● Your instructions: What you return should be every line below, word for word, and none of the images.

━━━━━ Records provided

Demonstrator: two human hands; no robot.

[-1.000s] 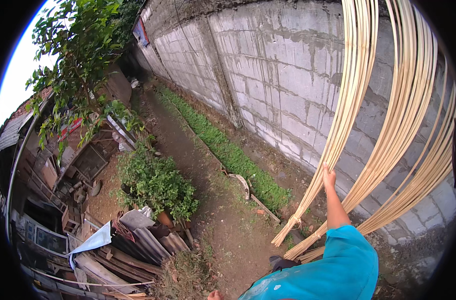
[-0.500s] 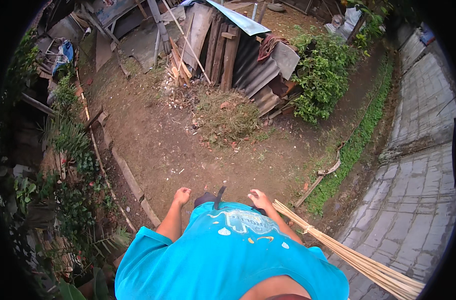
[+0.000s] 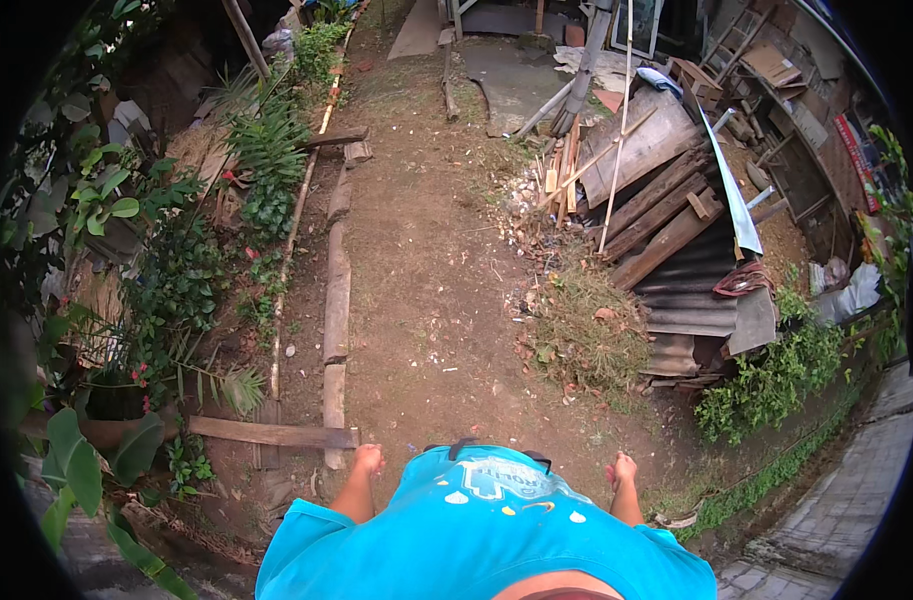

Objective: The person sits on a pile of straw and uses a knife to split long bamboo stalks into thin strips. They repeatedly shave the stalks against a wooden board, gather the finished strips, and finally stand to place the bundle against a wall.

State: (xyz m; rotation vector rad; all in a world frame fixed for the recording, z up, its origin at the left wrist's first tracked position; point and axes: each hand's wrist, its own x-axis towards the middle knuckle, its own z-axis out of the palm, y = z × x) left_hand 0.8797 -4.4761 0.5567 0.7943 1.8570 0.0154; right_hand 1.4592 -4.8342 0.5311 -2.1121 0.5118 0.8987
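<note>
My left hand [image 3: 369, 459] hangs beside my body with its fingers curled into a loose fist, nothing showing in it. It is nearest to the end of a wooden plank [image 3: 276, 433] lying across the left border. Out to the right, my right hand [image 3: 624, 470] is also loosely closed, with no object visible in its fingers. Below both hands lies bare brown dirt ground [image 3: 426, 300]. A blue T-shirt [image 3: 496, 520] covers my body between the arms.
Log edging [image 3: 336, 300] runs along the left of the dirt path, with leafy plants [image 3: 261, 160] beyond. At right are a dry grass heap [image 3: 586, 335], stacked timbers [image 3: 666, 225], corrugated sheets [image 3: 686, 300] and a green bush [image 3: 776, 390]. A block wall [image 3: 826, 520] stands lower right.
My view has turned left toward the path, so the woodpile sits farther right. My right hand has swung outward. The bundle of thin pale sticks by my right arm is out of view.
</note>
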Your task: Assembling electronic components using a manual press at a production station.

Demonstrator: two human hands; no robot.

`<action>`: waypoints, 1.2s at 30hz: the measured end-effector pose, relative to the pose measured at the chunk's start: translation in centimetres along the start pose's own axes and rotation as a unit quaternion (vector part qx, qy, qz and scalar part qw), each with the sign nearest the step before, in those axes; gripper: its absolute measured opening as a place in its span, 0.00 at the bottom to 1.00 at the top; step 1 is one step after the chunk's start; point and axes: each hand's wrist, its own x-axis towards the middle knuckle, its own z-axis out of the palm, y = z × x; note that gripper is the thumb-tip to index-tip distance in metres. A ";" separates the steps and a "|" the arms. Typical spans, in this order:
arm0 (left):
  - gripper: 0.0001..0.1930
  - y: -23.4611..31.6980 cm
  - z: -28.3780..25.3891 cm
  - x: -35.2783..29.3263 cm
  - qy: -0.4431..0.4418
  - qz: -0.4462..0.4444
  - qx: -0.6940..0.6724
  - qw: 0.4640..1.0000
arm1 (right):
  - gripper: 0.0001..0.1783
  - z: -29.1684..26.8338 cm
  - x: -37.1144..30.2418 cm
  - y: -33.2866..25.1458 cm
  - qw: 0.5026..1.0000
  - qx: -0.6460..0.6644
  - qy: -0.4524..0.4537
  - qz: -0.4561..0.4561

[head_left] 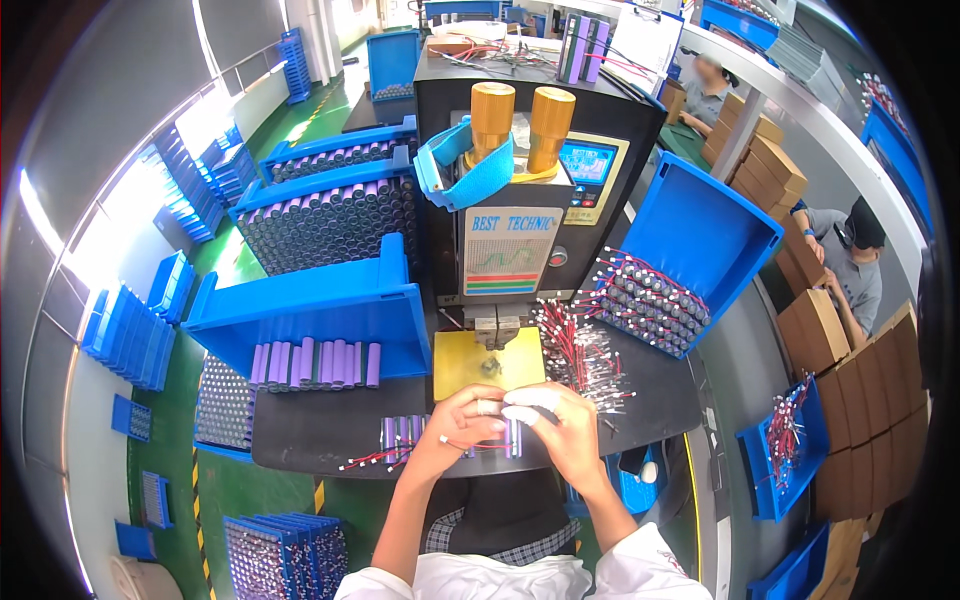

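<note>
In front of the spot welder (510, 250), my two hands meet over the near edge of the black table. My left hand (462, 420) is closed in a pinch, and a thin red wire lead (462, 443) with a white plug comes out beneath it. White coverings show on fingertips of my right hand (560, 422), which is also pinched; what lies between its fingers is hidden. Below the hands are purple battery cells (513, 438). More purple cells (402, 430) stand left of my left hand, with red wire leads (375, 460) beside them.
The welder's head (497, 328) is above a yellow plate (460, 365). Loose wire leads (580, 360) heap to its right, by a tilted blue bin (715, 235). Blue bins of cells (300, 295) stack at left. Two people sit beyond cardboard boxes (770, 170) at right.
</note>
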 end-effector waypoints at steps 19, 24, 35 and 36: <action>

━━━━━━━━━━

● Exercise solution:
Demonstrator: two human hands; no robot.

[-1.000s] 
[-0.500s] 
[+0.000s] 

Objective: The person sits on a pile of straw and uses a knife to split long bamboo stalks into thin strips. They repeatedly shave the stalks against a wooden board, gather the finished strips, and finally stand to place the bundle against a wall.

State: (xyz m; rotation vector rad; all in a world frame fixed for the recording, z up, its origin at the left wrist's first tracked position; point and axes: each hand's wrist, its own x-axis towards the middle knuckle, its own z-axis out of the palm, y = z × x) left_hand 0.8797 -4.4761 0.5567 0.7943 1.8570 0.0154; right_hand 1.4592 -4.8342 0.5311 -2.1121 0.5118 0.8987
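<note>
My left hand [image 3: 369, 459] hangs beside my body with its fingers curled into a loose fist, nothing showing in it. It is nearest to the end of a wooden plank [image 3: 276, 433] lying across the left border. Out to the right, my right hand [image 3: 624, 470] is also loosely closed, with no object visible in its fingers. Below both hands lies bare brown dirt ground [image 3: 426, 300]. A blue T-shirt [image 3: 496, 520] covers my body between the arms.
Log edging [image 3: 336, 300] runs along the left of the dirt path, with leafy plants [image 3: 261, 160] beyond. At right are a dry grass heap [image 3: 586, 335], stacked timbers [image 3: 666, 225], corrugated sheets [image 3: 686, 300] and a green bush [image 3: 776, 390]. A block wall [image 3: 826, 520] stands lower right.
My view has turned left toward the path, so the woodpile sits farther right. My right hand has swung outward. The bundle of thin pale sticks by my right arm is out of view.
</note>
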Your task: Assembling electronic components using a manual press at a production station.

Demonstrator: two human hands; no robot.

`<action>`: waypoints, 1.2s at 30hz: the measured end-effector pose, relative to the pose measured at the chunk's start: translation in centimetres along the start pose's own axes and rotation as a unit quaternion (vector part qx, qy, qz and scalar part qw), each with the sign nearest the step before, in those axes; gripper: its absolute measured opening as a place in its span, 0.00 at the bottom to 1.00 at the top; step 1 is one step after the chunk's start; point and axes: each hand's wrist, its own x-axis towards the middle knuckle, its own z-axis out of the palm, y = z × x; note that gripper is the thumb-tip to index-tip distance in metres. A ";" separates the steps and a "|" the arms. Typical spans, in this order:
arm0 (left):
  - gripper: 0.0001..0.1930
  - y: -23.4611..31.6980 cm
  - z: -28.3780..25.3891 cm
  - x: -35.2783..29.3263 cm
  - qy: -0.4431..0.4418
  - qz: -0.4462..0.4444
  - qx: -0.6940..0.6724
  - qw: 0.4640..1.0000
arm1 (right):
  - gripper: 0.0001..0.1783
  - z: -29.1684..26.8338 cm
  - x: -37.1144..30.2418 cm
  - y: -33.2866..25.1458 cm
  - qw: 0.5026..1.0000
  - qx: -0.6460..0.6644
  - qy: -0.4524..0.4537
  - qz: -0.4561..0.4561

[head_left] 

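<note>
In front of the spot welder (510, 250), my two hands meet over the near edge of the black table. My left hand (462, 420) is closed in a pinch, and a thin red wire lead (462, 443) with a white plug comes out beneath it. White coverings show on fingertips of my right hand (560, 422), which is also pinched; what lies between its fingers is hidden. Below the hands are purple battery cells (513, 438). More purple cells (402, 430) stand left of my left hand, with red wire leads (375, 460) beside them.
The welder's head (497, 328) is above a yellow plate (460, 365). Loose wire leads (580, 360) heap to its right, by a tilted blue bin (715, 235). Blue bins of cells (300, 295) stack at left. Two people sit beyond cardboard boxes (770, 170) at right.
</note>
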 end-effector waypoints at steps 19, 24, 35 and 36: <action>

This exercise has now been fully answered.